March 2005: The Texas City, Texas refinery of BP sustains an explosion that kills 15 workers and injures 170. An investigation discovers the company ignored its safety protocols and disabled its warning system. The company pleaded guilty to federal felony charges and was fined more than $50 million by the EPA. The Chemical Safety Board's report of the incident provided that BP's managers were stamped with a "cultural issue" that posed "an immediate hazard" to safety.

July 2005: Thunder Horse, BP's $1 billion development in the Gulf of Mexico, listed due to design and engineering problems.

March 2006: 267,000 gallons of crude oil leaded out of a 34 inch pipe maintained by BP in Alaska.

August 2006: 4,800 barrels of oil spread into the Alaskan snow through corroded pipe in BP pipeline in Prudhoe Bay, Alaska. BP had been warned to check the pipe in 2002, but didn't. A congressional committee found that "draconian" cost-saving measures led the company to undertake short-cuts in its operations, after hearing this testimony from a former BP engineer: "There is no doubt that cost-cutting and profits have taken precedence over safety and the environment."

April 2010: The Deepwater Horizon explodes. "It's not BP's role to oversee the safety of the rig," says the company's spokesman while not-so-subtly pointing the finger at Transocean. Yet, on Friday, BP's CEO told Reuters that the company is "taking full responsibility for the spill and we will clean it up, and where people can present legitimate claims for damages we will honor them. We are going to be very, very aggressive in all of that."

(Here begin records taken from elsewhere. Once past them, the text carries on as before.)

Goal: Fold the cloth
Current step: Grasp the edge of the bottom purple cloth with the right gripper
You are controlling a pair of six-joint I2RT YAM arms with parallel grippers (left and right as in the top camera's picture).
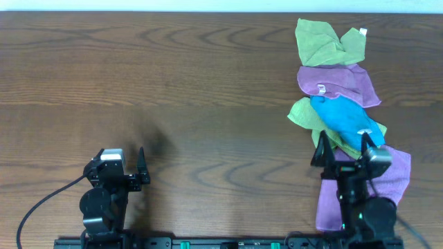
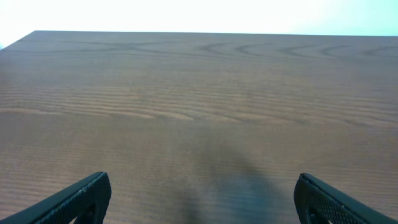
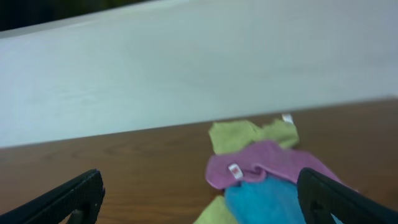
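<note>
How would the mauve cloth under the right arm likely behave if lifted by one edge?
The mauve cloth would probably droop limply, since it already lies rumpled. It looks thin, so likely light. One edge seems tucked under the blue cloth, which might drag along.

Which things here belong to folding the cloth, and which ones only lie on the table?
For the job:
- mauve cloth, under the right arm
- left gripper, open
- right gripper, open

Lying about:
- tagged purple cloth
- blue cloth
- green cloths
</note>
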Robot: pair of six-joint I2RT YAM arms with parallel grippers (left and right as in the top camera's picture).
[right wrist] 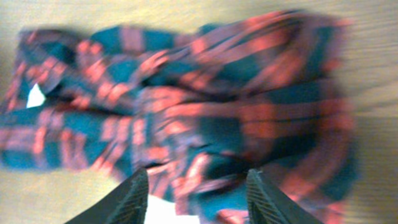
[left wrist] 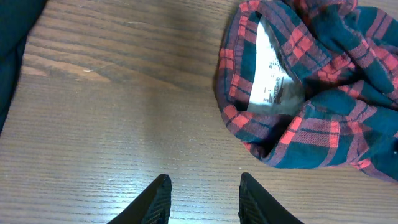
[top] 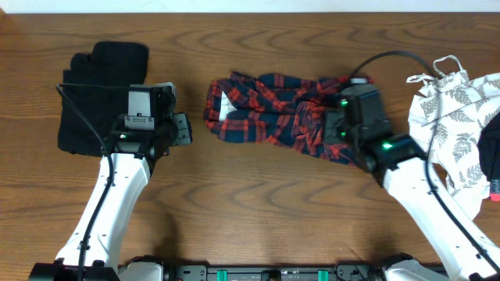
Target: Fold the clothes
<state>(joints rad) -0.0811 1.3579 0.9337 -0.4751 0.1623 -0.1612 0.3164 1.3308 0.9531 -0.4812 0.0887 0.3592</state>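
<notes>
The red-and-navy plaid shirt [top: 273, 113] lies crumpled in the middle of the bench [top: 234, 203], stretched sideways, with its white neck label [left wrist: 270, 81] showing at its left end. The left end effector [left wrist: 204, 186] hangs over bare wood just beside that collar end. Its two fingers are spread and nothing is between them. The right end effector [right wrist: 198, 186] is above the right part of the shirt, its fingers also spread wide, with the cloth under them. This view is blurred, so I cannot tell if they touch the fabric. A black garment [top: 98, 94] lies at the far left, and a white leaf-print garment [top: 457, 109] at the right edge.
</notes>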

Catch that? It's not our fault, but we'll pay "legitimate claims." We'll see. The Exxon Valdez case resulted in a $5 billion punitive award at trial, which was cut to a little more than $500 million by the Supreme Court.

Litigation over this blowout will almost certainly occur in Mississippi state and federal courts. We have punitive damages here too. BP is going to have a tough time making them seem illegitimate with its track record.